ジミー・ポンダーの愛器 |Gibson Super 400C ジミー・ポンダーの愛器 |Gibson Super 400C

ジミー・ポンダーの愛器 |Gibson Super 400C

ビリー・バトラーなど多くのジャズファンカーたちと同様、ジミー・ポンダーもまたギブソン・スーパー400を愛用していた。代表作の裏ジャケなどにその姿を確認することができる、ナチュラル・フィニッシュの個体が長年の相棒だった。

文=久保木靖 Photo by Deborah Feingold/Getty Images

ウォームなトーンを実現したギブソンSuper 400C

 ジミー・ポンダーは、ウェス・モンゴメリーの影響を強く受けた、ジャズに軸足を置いたプレイが信条だ。日常生活では左利きだが、ギターを弾く際は右利き。一般的な右利き用のギターを弾く。手は大きく、指板をところ狭しと駆け巡る左指と右手親指からウォームなサウンドを生み出していた。

 そんなポンダーが手にしたギターで最も印象深いのは、ナチュラル・フィニッシュのギブソンSuper 400Cだ。

 とは言っても、エレクトリック・モデルのSuper 400CESではなく、カッタウェイ付きのアコースティック・モデルにハムバッカーをマウントしたもの。これは別記事で紹介したビリー・バトラーと同様だが、ポンダーの場合はフローティングではなく、直付け。ただし、コントロール・ノブ(バレル・タイプ)とジャックは、ジョニー・スミス・モデルのようにピックガードに配置されている。

 1934年に登場したSuper 400は、ギブソン製アーチトップ・ギターの最上位モデルで、音量を稼ぐ目的で作られた18インチという大きなボディ・サイズが特徴(当時はまだエレクトリック・ギターの発明前)。スプリット・ブロック型ポジション・マーク、ダイアモンド・スプリットのヘッド・インレイ、ネックエンド部のとんがりなどのデザインが施されている。

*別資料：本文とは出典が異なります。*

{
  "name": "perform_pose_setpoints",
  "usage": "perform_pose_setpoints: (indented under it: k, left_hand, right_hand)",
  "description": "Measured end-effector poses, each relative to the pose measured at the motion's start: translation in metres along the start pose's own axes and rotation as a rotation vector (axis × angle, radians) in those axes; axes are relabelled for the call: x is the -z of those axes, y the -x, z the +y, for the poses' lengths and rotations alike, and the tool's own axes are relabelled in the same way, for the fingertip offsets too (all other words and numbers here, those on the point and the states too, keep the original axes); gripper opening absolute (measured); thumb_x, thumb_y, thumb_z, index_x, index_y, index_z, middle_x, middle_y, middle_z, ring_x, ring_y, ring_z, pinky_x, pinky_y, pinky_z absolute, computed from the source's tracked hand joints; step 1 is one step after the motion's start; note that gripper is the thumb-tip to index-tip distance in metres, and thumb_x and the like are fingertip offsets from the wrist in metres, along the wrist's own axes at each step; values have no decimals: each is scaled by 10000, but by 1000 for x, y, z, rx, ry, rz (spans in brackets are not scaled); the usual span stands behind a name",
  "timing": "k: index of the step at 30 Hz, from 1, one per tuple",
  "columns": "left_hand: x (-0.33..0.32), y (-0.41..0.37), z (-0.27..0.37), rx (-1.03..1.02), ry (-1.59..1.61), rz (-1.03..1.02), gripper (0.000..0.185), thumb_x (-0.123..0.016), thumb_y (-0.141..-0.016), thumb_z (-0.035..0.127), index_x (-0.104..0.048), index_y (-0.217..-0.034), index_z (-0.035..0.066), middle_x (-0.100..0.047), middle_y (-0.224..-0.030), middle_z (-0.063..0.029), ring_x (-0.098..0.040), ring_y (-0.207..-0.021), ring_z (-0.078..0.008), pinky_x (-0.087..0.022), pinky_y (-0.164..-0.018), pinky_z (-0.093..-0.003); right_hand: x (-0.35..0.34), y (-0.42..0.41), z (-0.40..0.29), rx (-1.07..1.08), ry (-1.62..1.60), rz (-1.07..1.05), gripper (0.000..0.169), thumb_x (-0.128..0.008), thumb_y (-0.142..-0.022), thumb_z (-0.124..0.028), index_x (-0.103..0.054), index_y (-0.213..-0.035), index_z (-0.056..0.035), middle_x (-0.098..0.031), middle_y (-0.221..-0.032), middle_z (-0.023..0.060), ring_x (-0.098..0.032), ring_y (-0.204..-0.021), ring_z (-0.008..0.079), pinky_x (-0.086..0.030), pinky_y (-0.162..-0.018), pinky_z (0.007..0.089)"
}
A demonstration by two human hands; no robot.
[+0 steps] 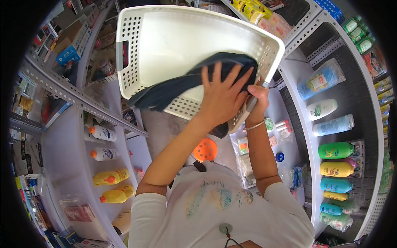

 ポンダーの個体は、4th作『All Things Beautiful』(1978年)の裏ジャケットで初めて登場することから、1970年代後半に改造、もしくは改造されたものを入手したと考えられる。その後、『Mean Streets – No Bridges』(1987年)のジャケットでは、ノブが黒いトップハット・タイプに付け替えられていた。

『Mean Streets - No Bridges』ジャケ写

 Super 400Cにスイッチする前、つまり、1st作『While My Guitar Gently Weeps』(1973年)から3rd作『White Room』(1977年)の頃は、それらのジャケットに写り込んだ(もしくは描かれた)ギターから、サンバーストのギブソンES-175がメインだったと推察される。デビューから数年は比較的安価で汎用性の高いES-175で活動したが、自信を付け、ある程度金銭的な余裕が出たところでSuper 400Cの入手に至ったのだろう。その際に頭にちらついたのが、憧れだったケニー・バレルやジョージ・ベンソンといった同モデル使いの名手だったのではないか。

 そして、そのままSuper 400Cを生涯使い続けるかと思いきや、『James Street』(1997年)のリリースと同時に、D’Leco製のカスタムメイド・ギター、その名もジミー・ポンダー・モデルが発表された。

D'Leco製のカスタムメイド・ギターを抱えるジミー・ポンダー。
D’Leco製のカスタムメイド・ギターを抱えるジミー・ポンダー。

 美しいナチュラル・フィニッシュのフル・アコースティック・モデルで、fホールの代わりに美しい手彫りの葉が彫られている。また2つのハムバッカーがフローティングで取り付けられているのも特徴だ。

 D’Leco Guitarsはオクラホマシティ在住のジェームス・デイルとモーリス・ジョンソンによって設立された小さなブランドで、韓国のSamick Guitarsと共同開発したチャーリー・クリスチャンというモデル・ラインが有名。

 このブランドにギター製作の話を持ちかけられた際、ポンダーは、“おい! 俺のSuper 400Cに勝てるものはないぜ”と言ったらしいが、1年半後に完成したものを見て、その完成度に衝撃を受けたという。『Guitar Christmas』(1998年)や『Ain’t Misbehavin’』(2000年)のジャケットに大写しになっているのを見れば、ポンダーがこのギターをいかに気に入ったかが伝わってくるではないか。